In a recent case, the U.S. Securities and Exchange Commission (SEC) awarded a Winnetka, Illinois man with a $750,000 award for his role in alerting authorities to securities law violations on the New York Stock Exchange.
The man first raised concerns about these violations in 2010. At the time, he had discovered data that he claimed helped explain what happened in the flash crash of May 6, 2010, when $1 trillion was momentarily removed from value on American equities.

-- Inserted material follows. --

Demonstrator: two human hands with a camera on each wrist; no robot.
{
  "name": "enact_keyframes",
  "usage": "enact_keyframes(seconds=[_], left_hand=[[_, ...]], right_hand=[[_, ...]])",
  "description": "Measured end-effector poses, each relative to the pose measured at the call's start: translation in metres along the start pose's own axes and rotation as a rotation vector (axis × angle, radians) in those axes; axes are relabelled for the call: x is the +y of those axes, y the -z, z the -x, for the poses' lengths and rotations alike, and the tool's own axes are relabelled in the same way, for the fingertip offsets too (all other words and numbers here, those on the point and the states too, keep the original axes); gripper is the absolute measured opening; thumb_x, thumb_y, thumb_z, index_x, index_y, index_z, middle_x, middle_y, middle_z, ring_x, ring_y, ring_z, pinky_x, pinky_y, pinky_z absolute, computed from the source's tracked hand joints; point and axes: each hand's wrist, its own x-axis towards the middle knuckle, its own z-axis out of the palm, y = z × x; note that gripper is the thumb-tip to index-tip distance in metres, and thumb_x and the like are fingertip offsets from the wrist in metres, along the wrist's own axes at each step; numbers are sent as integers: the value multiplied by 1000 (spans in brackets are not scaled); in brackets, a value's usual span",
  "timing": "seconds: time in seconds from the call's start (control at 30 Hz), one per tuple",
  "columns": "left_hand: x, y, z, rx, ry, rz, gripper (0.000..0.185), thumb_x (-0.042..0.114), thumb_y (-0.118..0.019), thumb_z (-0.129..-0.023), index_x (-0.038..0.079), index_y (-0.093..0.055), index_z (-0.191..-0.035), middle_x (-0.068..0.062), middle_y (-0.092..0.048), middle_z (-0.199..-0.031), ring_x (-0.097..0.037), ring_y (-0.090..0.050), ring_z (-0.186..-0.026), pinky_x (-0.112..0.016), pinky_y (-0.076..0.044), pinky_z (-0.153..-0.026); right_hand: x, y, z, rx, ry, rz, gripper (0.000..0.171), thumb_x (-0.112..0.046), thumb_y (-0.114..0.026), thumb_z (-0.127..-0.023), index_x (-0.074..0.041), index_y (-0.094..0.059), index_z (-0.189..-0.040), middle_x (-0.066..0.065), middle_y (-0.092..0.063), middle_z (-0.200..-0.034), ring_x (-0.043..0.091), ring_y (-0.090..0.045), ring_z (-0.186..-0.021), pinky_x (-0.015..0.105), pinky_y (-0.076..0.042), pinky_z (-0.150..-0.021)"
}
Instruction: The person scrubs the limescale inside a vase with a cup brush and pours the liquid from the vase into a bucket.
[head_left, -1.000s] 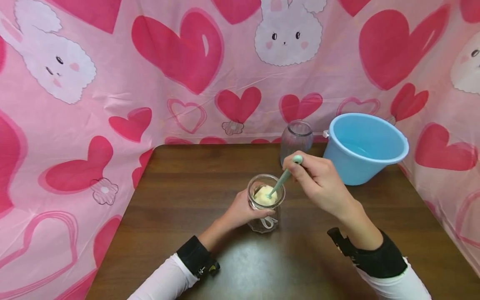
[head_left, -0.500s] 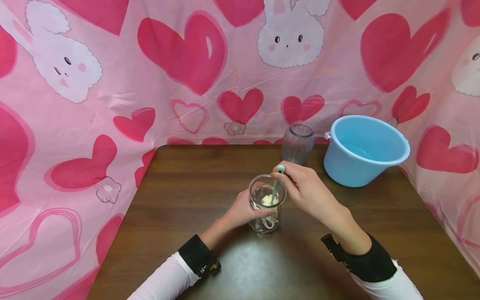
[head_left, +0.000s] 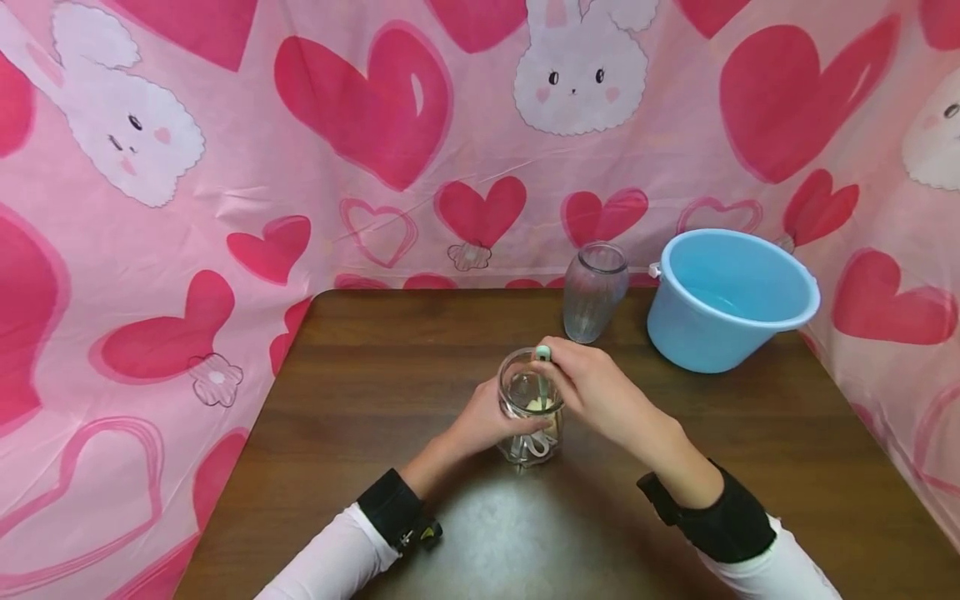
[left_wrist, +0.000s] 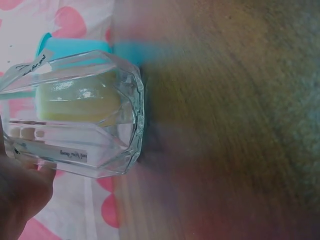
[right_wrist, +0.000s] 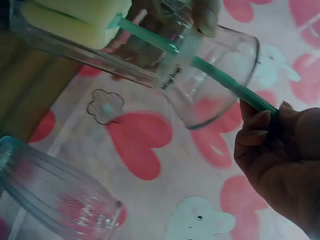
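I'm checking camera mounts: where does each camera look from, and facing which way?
Head: on the head, looking forward and down over the table; left hand, right hand and both forearms show.
Left wrist: on that wrist, facing the jar from the side; part of the left hand shows lower left.
Right wrist: on that wrist, facing jar and heart-print cloth; right hand on the green handle, part of the left.
Both wrist views share the jar and the pale block inside it.
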Motion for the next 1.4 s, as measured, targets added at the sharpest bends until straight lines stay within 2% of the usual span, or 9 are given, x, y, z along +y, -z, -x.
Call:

So-called flash crashes make it possible for criminals to engage in a scheme known as “spoofing,” a type of high-speed fraud that involves con artists quickly ripping off stock market shareholders in under a few thousandths of a second. One trader from the United Kingdom is accused of helping cause the May 2010 flash crash through spoofing-related activities.
Damage to reputation
When the man made his concerns public, many big-time players in the exchange world accused him of being a conspiracy theorist. It took years for the SEC to begin investigating his claims, and even after the investigation began, it took a full two years before the agency issued a $5 million fine to the New York Stock Exchange — a number the whistleblower says is far too lenient.
Although he does not complain about receiving $750,000 for his role in uncovering the securities violations and says he does feel “vindicated,” he says the reputational damage he suffered to himself and his business was worth far more than the award he received. He says he wishes investigators would have taken him seriously when he first made his concerns about these violations known in 2010.